Crisstian mengangguk, menyetujui ucapan Crisstina. Apa yang Crisstina katakan memang benar, seharusnya Rose bisa mengenakan pakaian yang jauh lebih sopan.
Crisstina kembali menatap tajam Crisstian.
"Kakak hanya ingin tahu, apa maksud serta tujuan dia datang ke sini." Crisstian akhirnya menjawab santai pertanyaan Crisstina.
Crisstina berdecih. "Sebaiknya lo pergi, dan jangan pernah lagi datang ke sini untuk menemui kembaran gue."
Tanpa pamit, Rose langsung berlari keluar dari ruangan Crisstian.
Atensi Crisstina beralih pada sang saudara kembar, Crisstian.
Crisstian menaikan salah satu alisnya. "Apa?" tanyanya.
Crisstina berdecih, tanpa permisi duduk di sofa yang menghadap langsung ke arah meja Crisstian. "Sejak kapan Rose kembali?"
Crisstian mengangkat kedua bahunya. "Entahlah, mungkin kemarin."

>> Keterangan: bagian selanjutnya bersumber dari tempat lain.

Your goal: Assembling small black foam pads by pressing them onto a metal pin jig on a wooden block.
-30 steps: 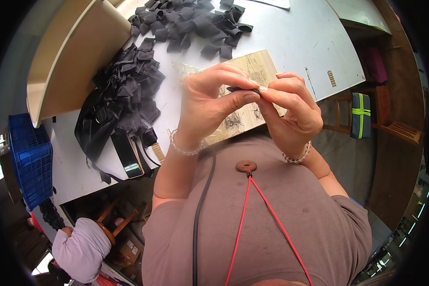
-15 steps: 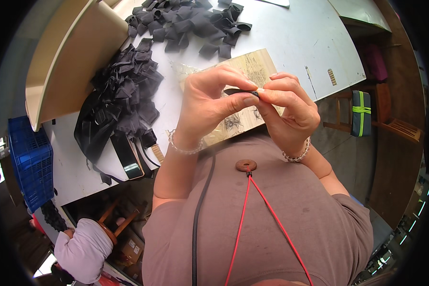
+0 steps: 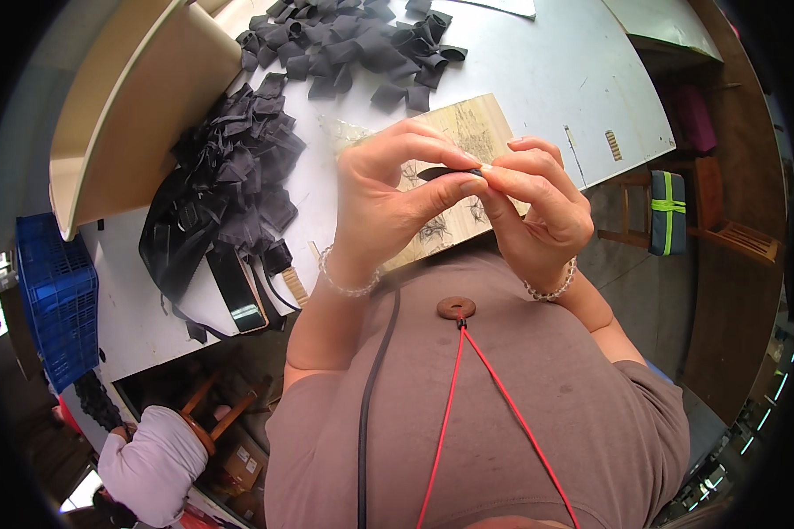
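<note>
Two hands pinching a small black strip above a wooden board.

The left hand (image 3: 388,198) and right hand (image 3: 538,207) meet in front of the chest, each with thumb and fingertips pressed together on the black strip (image 3: 445,174), which is held level between them, above the wooden board (image 3: 468,132). The board lies on the pale worktop (image 3: 547,70). Far from the hands, a scatter of folded black pieces (image 3: 362,44) covers the worktop; to the left lies a heap of black straps (image 3: 229,185). A blue crate (image 3: 57,300) stands at far left, beyond the worktop's edge.
</note>
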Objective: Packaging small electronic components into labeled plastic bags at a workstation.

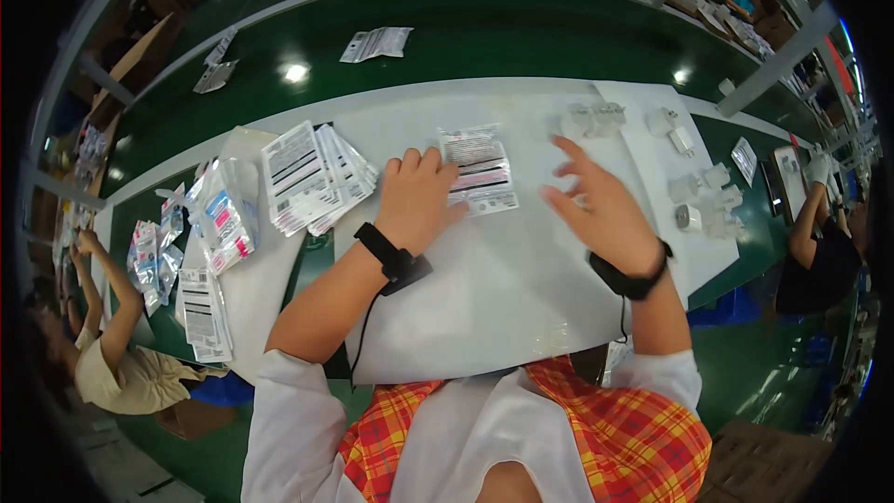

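Note:
A clear pouch with a printed card (482, 172) lies flat in the middle of the white work sheet (466, 289). My left hand (414, 196) rests at the pouch's left edge, its fingertips and thumb touching it, palm down. The fingers look laid down rather than wrapped round anything. To the right of the pouch my right hand (605, 214) hovers with fingers spread and nothing in it. Beyond it, small white plug adapters (689, 217) stand in loose groups, with more adapters (596, 118) behind the hand.
At left lie a fanned stack of printed pouches (312, 177), a clear bag of pink-and-blue packets (223, 224) and another printed stack (205, 312). A loose pouch (376, 44) lies on the green surface behind. Other people (140, 354) work at both sides.

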Demonstrator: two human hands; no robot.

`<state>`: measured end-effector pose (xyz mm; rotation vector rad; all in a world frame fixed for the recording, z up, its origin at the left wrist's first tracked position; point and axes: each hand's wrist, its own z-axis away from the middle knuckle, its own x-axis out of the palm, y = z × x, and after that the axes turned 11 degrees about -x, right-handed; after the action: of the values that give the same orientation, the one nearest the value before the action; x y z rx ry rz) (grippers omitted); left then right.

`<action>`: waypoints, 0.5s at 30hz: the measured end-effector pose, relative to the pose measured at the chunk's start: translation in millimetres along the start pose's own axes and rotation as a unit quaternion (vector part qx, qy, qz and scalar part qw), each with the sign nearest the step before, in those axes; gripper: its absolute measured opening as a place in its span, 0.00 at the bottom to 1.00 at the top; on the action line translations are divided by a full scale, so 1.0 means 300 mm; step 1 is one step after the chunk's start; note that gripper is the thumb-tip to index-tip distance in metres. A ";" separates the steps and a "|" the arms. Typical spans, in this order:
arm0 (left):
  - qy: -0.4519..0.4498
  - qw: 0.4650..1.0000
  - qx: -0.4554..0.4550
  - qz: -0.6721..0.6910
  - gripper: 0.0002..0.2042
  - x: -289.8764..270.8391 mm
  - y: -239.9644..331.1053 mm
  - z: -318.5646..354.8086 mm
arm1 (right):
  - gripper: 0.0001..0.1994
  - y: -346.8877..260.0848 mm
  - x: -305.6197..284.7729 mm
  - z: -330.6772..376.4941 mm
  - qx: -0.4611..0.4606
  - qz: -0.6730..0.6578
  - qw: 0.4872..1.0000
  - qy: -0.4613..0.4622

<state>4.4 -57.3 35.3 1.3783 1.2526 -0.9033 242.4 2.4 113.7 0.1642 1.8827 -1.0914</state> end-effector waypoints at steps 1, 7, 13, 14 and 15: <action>-0.021 1.000 0.011 0.021 0.20 -0.002 0.003 0.007 | 0.23 0.015 0.077 -0.079 0.019 0.035 0.997 -0.059; 0.062 0.992 0.001 0.108 0.22 -0.121 -0.251 0.085 | 0.27 0.170 0.195 -0.310 -0.074 0.102 0.985 -0.122; 0.057 0.971 -0.232 -0.006 0.16 -0.070 -0.565 0.174 | 0.25 0.248 0.092 -0.676 -0.082 0.071 0.992 -0.064; 0.027 0.969 -0.243 -0.024 0.14 -0.110 -0.540 0.134 | 0.25 0.310 0.093 -0.716 -0.083 0.134 0.986 0.057; -0.003 0.967 -0.250 -0.041 0.12 -0.149 -0.504 0.091 | 0.25 0.377 0.083 -0.732 -0.082 0.195 0.961 0.178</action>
<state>-148.7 -102.8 43.6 0.9256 1.4216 -0.5871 144.0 225.1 64.5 0.6449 2.1281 -0.6633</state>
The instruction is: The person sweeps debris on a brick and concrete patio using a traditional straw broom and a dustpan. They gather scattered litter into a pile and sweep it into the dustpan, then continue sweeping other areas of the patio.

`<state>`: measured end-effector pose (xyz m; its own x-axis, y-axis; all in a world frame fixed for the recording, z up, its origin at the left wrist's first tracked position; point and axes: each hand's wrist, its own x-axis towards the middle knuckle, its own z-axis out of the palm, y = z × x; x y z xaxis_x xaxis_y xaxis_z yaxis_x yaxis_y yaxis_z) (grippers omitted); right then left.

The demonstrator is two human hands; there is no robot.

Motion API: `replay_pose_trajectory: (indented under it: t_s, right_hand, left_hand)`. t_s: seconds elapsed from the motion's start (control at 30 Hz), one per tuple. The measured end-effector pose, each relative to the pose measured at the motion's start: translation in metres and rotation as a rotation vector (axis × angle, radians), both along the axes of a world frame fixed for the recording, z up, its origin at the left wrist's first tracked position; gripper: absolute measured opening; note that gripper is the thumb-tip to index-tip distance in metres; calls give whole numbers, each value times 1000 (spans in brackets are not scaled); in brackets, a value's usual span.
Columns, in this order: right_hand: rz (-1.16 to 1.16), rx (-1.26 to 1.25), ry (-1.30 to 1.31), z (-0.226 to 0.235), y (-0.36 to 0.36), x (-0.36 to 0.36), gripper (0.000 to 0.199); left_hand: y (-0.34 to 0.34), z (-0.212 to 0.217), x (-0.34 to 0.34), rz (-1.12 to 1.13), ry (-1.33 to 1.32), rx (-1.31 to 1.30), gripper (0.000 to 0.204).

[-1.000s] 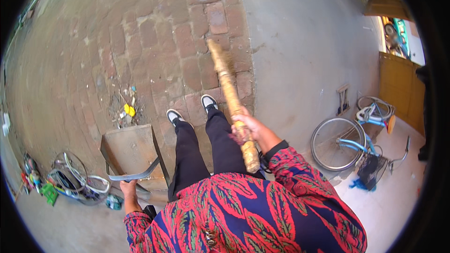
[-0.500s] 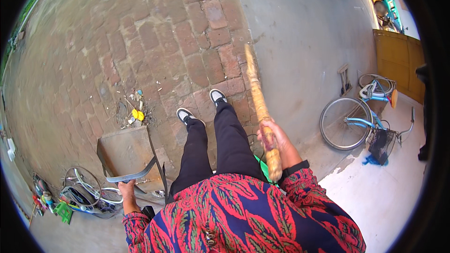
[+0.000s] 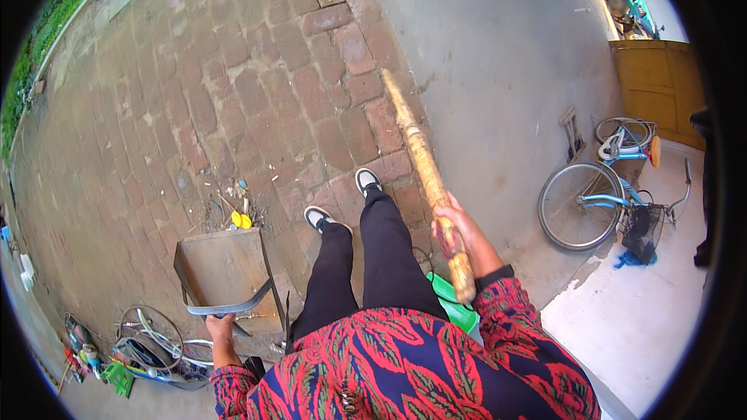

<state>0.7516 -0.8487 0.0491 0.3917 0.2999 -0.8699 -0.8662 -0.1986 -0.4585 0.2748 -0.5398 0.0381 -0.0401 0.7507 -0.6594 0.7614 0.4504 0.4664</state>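
One dustpan [image 3: 224, 264], one stick [image 3: 422, 162]

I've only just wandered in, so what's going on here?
Someone in a patterned top stands on brick paving. Their left hand holds a broad scoop by its curved handle; their right hand grips a thick, pale stick, slanting forward. Small litter, including something yellow, lies just beyond the scoop's front edge.

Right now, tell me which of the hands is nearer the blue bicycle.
Right. The right hand is left of the blue bicycle; the left hand, holding the dustpan, lies farther left.
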Motion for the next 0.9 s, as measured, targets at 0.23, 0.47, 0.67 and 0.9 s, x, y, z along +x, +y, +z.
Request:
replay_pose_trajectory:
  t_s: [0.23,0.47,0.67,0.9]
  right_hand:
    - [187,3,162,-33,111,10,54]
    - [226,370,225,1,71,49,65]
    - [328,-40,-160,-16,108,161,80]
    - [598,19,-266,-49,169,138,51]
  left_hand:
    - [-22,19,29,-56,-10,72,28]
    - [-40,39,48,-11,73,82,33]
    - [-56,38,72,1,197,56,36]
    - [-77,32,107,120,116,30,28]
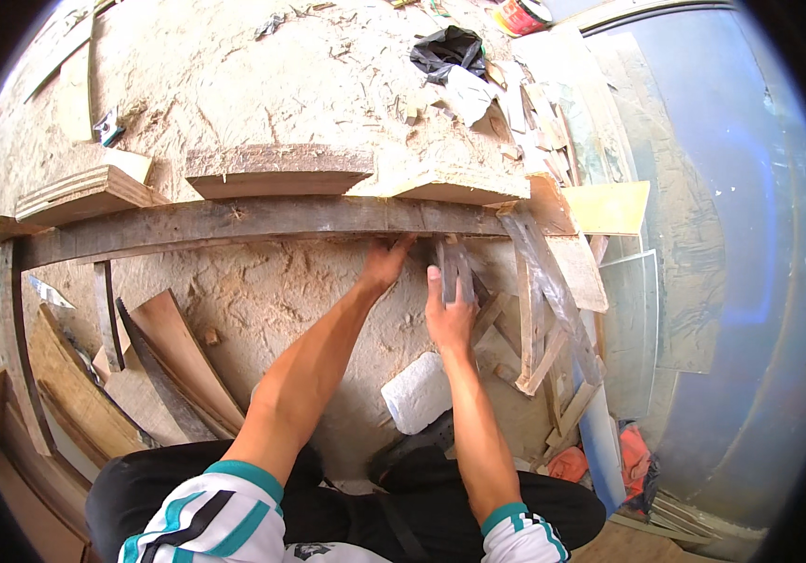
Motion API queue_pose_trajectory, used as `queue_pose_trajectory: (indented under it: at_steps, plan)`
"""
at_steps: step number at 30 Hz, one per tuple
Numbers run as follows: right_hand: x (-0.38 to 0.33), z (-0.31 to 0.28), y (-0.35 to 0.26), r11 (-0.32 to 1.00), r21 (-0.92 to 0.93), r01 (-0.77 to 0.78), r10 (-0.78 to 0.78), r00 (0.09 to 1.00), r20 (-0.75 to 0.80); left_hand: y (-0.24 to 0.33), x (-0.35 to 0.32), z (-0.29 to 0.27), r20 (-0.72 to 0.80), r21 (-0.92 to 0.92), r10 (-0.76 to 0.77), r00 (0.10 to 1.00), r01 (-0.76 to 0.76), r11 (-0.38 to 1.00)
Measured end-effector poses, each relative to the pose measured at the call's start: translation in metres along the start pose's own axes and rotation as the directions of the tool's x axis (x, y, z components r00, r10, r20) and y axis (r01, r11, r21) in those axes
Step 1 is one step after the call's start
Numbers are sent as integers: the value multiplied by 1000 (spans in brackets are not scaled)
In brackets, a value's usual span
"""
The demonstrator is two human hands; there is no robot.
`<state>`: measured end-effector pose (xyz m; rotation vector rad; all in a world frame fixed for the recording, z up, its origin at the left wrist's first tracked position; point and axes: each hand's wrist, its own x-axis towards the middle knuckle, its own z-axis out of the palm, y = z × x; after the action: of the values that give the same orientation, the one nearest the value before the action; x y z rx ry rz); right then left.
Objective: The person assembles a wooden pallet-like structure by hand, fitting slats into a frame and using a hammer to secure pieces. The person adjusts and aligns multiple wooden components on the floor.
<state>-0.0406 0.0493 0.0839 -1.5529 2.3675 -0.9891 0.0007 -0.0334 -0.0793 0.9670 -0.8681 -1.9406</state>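
Note:
A long dark wooden beam (281,218) runs across in front of me, joined at its left end to a side rail (23,357). My left hand (386,265) is closed against the beam's near edge, right of its middle, its fingertips partly hidden. Just to the right, my right hand (450,314) grips a short greyish piece of wood (454,267) close to the beam, thumb pointing up along it. A whitish block (418,392) lies on the ground beside my right forearm.
Short boards (279,172) rest along the beam's far side. Loose planks (79,380) and a saw-like toothed blade (154,375) lie at left. Crossed wooden strips (558,300) stand at right, near a glass pane (630,328) and a blue-grey panel (731,235). A black plastic bag (447,53) lies far off.

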Motion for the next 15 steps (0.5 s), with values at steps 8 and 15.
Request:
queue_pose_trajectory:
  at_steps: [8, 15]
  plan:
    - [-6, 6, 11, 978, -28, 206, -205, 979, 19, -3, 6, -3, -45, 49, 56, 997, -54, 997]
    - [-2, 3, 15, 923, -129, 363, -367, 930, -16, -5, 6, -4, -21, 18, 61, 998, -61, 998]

Jawaban tak pasti Crisstian membuat Crisstina kesal. Crisstina sibuk mengintrogasi Crisstian, sedangkan keluarnya Rose dari ruangan Crisstian mengejutkan Olivia.
Olivia terkejut karena suara pintu yang tertutup dengan kencang. Sekilas Olivia menatap Rose, dan Olivia bisa melihat betapa marahnya Rose saat ini. Olivia memilih untuk tetap duduk, dan pura-pura tak melihat Rose.
"Dasar wanita sialan!" Rose mengumpat, dan umpatannya barusan didengar oleh Olivia.
Olivia terkejut, dan tak butuh waktu lama baginya untuk berpikir kalau wanita yang Rose maksud adalah Crisstina.
"Kenapa dia?" Olivia melirik Rose yang baru saja memasuki lift. Olivia seketika penasaran, kira-kira apa yang baru saja terjadi di dalam ruangan Crisstian?